Posts Tagged ‘ tweens ’

How TV is Messing With Your Tween

Friday, December 20th, 2013

Being a tween girl is hard. And according to a new study, the television shows tween girls and boys watch is making life just a little more difficult. The study published in the journal Sex Roles found that programs on common kid channels, such as Disney and Nickelodeon, frequently show girls (all of whom are good-looking) being concerned about their looks, working to look better, and receiving comments about their appearance from other characters . At the same time, boys in these shows had a larger variety of “looks” (some attractive and some not so attractive) and didn’t focus on their appearance.
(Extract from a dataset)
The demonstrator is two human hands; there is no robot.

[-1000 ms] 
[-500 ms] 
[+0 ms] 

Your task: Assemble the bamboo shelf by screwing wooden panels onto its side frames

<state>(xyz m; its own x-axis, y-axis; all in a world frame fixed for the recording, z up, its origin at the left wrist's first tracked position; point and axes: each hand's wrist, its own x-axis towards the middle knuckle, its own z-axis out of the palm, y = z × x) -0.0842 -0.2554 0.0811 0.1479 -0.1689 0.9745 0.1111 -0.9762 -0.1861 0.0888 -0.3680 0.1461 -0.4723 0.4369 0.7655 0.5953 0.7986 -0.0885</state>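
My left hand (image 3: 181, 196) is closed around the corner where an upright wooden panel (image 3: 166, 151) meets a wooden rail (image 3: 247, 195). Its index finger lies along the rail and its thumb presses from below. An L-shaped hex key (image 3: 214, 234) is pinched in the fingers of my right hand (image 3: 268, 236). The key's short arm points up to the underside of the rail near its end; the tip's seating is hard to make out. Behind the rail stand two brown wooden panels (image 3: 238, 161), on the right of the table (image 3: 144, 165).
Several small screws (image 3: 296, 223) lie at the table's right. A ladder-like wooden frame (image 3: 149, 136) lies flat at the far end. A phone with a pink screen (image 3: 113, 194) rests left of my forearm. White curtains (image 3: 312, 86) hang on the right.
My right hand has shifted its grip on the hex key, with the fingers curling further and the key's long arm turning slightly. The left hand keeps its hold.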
If you think about your tween years, or your own tween child, you know that this is an awkward stage. Braces, glasses, growth spurts, and hand-me-downs plague a majority of middle schoolers and affect their self-esteem. When combined with the existing struggles of tweenhood, TV shows that tell girls to focus on their looks are bound to cause anxiety about every aspect of their appearance.
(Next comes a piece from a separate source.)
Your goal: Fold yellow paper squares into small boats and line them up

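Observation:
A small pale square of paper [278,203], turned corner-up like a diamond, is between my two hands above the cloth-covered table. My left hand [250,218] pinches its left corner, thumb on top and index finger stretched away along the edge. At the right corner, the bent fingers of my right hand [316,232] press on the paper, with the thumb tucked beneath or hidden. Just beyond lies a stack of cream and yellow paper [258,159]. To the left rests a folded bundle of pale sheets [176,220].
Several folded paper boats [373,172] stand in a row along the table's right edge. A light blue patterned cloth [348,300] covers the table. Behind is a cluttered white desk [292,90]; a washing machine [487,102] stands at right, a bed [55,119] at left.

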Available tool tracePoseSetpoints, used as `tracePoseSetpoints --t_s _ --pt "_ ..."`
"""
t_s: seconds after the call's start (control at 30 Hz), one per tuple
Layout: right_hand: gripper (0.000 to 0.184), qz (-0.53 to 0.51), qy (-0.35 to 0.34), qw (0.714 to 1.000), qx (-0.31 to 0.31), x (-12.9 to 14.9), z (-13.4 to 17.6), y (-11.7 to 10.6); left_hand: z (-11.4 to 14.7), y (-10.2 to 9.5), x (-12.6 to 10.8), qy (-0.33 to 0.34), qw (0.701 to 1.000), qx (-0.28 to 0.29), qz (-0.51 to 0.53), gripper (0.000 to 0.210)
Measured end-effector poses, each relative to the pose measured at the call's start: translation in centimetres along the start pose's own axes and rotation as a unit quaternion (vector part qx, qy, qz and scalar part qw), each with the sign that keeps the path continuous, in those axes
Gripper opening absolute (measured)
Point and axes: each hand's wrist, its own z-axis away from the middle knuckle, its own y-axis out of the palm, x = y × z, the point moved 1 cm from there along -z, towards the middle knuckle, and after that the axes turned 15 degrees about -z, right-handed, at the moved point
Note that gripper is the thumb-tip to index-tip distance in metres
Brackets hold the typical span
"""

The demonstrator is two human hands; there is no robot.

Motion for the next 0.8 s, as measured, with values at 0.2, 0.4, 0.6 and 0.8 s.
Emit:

What worries me most about this study is that if girls are told to spend time thinking about what they look like, what are they not concentrating on. For example, if they spend their morning preoccupied about their outfit, are they missing out on time learning in class? Are they wasting time that could be used to daydream about their future career? And could low self-esteem keep them from speaking up in school or participating in sports?

Aside from turning off the television, there are things you can do to counteract the negative messages on their favorite channels:

-Set a good example by loving yourself.

-Encourage your  girls to participate in a variety of activities.

-Talk to her about all her positive qualities to increase her long-term confidence.

What do you do to promote a healthy self-esteem in your kids?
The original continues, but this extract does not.